What we could use, we kept. What we wanted to remember them by, we saved. Their clothes were brought over to Hayden’s Home. It’s where paranormals who need a place to stay go. Or ones who are leaving abusive relationships. No matter the case, they are welcomed to the home to stay for as long as they need to.
Mom and Dad would have loved it. Taking their clothes there was the right thing to do. I hung on to items that were sentimental to me. Anything I wanted to remind me of the loving parents I had. No, my mom didn’t do things right in the end. She did things I can never excuse, but she was still my mom and I loved her dearly.
Caspian follows me into my room and closes the door. We both go to the bed and I settle with my head on his chest. He knows what I need without having to ask. That’s how good of a friend he is to me. My best friend. Someone I don’t take for granted.
Even with the door closed, I hear Camden’s cries. Super hearing will do that. I could block it out, but I choose not to. He’s hurting and I’m hurting for him. I’m sure others in the pack are as well. He’s not alone. I hate to think of how he’d be if he didn’t have us around him.
Sol teleports into my room a few minutes later. He walks over to the bed and sits on down, facing us. “He’s going to need you,” he says in my mind.

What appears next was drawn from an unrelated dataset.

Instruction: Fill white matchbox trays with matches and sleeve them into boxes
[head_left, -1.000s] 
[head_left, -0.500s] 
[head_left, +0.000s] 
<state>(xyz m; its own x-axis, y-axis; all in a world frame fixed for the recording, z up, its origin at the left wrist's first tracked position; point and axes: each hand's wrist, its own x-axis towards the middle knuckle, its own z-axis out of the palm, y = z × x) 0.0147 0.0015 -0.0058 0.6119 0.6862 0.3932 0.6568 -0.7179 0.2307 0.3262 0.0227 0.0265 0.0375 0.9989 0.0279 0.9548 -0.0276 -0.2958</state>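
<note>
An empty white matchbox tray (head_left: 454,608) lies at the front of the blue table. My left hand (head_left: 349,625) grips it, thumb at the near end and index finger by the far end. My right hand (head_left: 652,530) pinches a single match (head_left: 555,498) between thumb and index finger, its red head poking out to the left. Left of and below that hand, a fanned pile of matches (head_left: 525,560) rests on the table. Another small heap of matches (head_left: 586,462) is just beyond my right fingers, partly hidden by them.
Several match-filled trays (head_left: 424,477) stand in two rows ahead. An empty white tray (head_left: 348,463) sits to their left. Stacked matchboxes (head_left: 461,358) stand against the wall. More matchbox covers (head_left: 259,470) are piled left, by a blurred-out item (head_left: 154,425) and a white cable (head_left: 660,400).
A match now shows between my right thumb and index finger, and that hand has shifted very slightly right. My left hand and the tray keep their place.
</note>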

“I’m not going anywhere. We’re here for him.”
“Not them, Whit. You.”
“There’s nothing between us.”
“That may or may not be true, but there aren’t many who know what he’s going through. You can relate to him in a way no one else can. And while you feel like you’re not strong, you are. You’re one of the strongest paranormals in the pack. Lend that to him. Be there for him.”
“He’s not going to want it.”
“There’s no way to know until you try. I hate that I had to deliver the news to him, but he had to know.”

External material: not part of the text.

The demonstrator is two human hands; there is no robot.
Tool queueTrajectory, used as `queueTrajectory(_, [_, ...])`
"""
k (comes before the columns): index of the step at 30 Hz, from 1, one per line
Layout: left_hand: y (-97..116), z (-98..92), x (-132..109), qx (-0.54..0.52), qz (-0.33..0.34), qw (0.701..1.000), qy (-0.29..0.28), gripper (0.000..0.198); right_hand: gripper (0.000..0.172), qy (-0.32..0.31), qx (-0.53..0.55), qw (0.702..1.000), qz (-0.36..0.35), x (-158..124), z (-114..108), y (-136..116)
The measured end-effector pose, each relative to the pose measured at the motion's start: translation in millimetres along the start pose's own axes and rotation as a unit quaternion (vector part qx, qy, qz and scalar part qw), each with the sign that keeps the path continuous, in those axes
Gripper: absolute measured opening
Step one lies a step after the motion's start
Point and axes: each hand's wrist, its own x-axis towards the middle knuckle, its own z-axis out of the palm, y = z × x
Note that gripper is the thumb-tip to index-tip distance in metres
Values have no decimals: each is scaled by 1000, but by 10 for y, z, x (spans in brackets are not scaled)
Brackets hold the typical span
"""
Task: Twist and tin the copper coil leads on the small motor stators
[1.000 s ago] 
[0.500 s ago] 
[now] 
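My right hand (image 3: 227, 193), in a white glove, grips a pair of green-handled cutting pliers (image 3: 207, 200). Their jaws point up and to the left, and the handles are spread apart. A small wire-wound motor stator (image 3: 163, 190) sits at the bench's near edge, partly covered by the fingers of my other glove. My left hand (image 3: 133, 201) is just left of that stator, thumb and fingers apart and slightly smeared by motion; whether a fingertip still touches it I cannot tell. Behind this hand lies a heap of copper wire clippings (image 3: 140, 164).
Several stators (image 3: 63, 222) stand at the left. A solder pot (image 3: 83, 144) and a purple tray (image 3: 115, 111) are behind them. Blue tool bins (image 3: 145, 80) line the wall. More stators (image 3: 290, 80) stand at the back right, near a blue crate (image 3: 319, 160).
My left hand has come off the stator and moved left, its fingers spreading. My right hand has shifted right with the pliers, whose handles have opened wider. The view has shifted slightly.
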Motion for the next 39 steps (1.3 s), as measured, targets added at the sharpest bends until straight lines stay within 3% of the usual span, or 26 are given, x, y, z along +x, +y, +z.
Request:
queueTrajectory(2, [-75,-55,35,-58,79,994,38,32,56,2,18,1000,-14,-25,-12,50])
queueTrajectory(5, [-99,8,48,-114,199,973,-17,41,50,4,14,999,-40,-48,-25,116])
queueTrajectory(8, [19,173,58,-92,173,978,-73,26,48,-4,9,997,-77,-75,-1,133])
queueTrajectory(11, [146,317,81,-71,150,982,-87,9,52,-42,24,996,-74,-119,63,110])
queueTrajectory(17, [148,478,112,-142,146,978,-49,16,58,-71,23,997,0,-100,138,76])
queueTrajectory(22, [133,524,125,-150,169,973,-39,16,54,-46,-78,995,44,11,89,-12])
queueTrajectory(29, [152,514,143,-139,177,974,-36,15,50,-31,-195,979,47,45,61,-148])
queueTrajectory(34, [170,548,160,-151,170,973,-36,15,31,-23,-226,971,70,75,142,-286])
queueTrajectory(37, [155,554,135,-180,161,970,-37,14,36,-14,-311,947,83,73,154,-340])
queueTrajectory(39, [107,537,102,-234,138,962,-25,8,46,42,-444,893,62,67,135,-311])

“Why did you wait? Why not tell him after everything happened?”
“I wanted him to enjoy the Halloween party. I wanted everyone to have a night with no pain. Just happiness. It didn’t quite turn out that way, but the end result was joy. No one we cared about died. So that was a plus. The fun’s over, though. You have to step up and talk to him.” The Halloween party was one I’ll never forget. So much happened in such a short period of time. Good and bad. Although, Sol’s right. No one we loved was killed.
“I don’t think I can.”
“You can and you will. He needs you.”
3
Camden
A week has passed since finding out my brother had betrayed me and every other shifter out there. It could have been worse. He could have been the one to kill our parents, but that wasn’t true. Sol would have told me. Besides, I remember how much Caiden loved them. What made him go with the ones who killed them, I’m not sure. At the moment, I don’t want to know. Caid could have killed those who murdered our parents for all I know.

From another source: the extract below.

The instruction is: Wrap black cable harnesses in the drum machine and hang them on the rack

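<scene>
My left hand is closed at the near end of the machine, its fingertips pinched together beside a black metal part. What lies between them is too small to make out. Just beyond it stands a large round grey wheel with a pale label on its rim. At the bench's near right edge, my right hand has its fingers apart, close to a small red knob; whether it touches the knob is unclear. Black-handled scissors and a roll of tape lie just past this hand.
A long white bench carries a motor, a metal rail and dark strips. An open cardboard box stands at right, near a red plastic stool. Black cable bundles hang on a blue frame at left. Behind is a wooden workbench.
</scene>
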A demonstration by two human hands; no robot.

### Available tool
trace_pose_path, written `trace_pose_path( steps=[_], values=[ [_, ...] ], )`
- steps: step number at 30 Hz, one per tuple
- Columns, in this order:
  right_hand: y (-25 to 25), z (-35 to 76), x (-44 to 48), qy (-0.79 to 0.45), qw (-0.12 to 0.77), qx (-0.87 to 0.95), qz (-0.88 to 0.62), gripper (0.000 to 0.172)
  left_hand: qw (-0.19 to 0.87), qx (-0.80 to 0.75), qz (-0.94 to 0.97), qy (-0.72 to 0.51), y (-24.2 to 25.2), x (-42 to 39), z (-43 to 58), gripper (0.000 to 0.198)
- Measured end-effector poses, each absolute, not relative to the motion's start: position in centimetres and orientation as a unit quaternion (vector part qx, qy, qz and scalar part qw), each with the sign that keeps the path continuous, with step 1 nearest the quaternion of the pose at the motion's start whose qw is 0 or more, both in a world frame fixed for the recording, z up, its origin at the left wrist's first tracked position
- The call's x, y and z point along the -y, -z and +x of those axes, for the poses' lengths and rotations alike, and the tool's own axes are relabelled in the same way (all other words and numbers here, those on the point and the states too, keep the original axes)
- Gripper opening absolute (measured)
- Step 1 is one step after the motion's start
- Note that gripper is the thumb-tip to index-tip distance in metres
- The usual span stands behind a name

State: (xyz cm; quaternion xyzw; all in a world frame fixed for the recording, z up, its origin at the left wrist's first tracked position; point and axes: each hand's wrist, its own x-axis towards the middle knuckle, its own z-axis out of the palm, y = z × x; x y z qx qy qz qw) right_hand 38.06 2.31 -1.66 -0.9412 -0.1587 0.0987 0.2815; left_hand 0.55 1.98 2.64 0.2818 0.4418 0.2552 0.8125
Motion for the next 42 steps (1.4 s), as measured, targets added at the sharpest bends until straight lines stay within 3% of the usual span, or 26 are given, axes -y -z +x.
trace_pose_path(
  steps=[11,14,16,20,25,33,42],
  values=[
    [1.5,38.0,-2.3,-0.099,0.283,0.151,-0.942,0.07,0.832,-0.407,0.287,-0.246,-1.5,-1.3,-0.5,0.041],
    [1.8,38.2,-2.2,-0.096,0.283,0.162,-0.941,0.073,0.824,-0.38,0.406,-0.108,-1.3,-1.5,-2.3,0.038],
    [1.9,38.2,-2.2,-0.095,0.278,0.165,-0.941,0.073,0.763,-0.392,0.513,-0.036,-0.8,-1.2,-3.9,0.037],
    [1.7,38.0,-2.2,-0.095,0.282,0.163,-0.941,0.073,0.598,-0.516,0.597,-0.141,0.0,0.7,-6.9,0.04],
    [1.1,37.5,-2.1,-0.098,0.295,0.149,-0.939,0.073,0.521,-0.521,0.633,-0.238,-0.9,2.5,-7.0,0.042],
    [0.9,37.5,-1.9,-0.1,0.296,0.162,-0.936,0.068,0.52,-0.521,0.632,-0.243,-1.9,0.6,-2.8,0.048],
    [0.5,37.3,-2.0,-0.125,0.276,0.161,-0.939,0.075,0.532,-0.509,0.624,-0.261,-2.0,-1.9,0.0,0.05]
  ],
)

Ariane offered to deep dive into Sol’s memories so she could see them then transfer the memories to me with that weird ability she has, but I didn’t want to see them. The words hurt enough. Actually seeing them may put me over the edge and I still have a job to do. One that helps keep me out of my head.
I’ve been running with the pack patrol every night. Going longer than I need to. Pushing myself harder than I have to. All in an effort to tire myself out so I can sleep. Tonight is no different.
The air around me is calm. My wolf’s ears twitch to listen for any movement. I’d welcome a threat at this point. Something to give me a way to channel this mixed bag of emotions inside me. Even after I heard everything, I couldn’t hate my brother. How sick is that? He hunted others. He was part of the plan to rid the world of shifters. He pushed his wolf down and doesn’t acknowledge it. There’s no way I can imagine doing that. My wolf is a huge part of me. I rely on him. We’re one.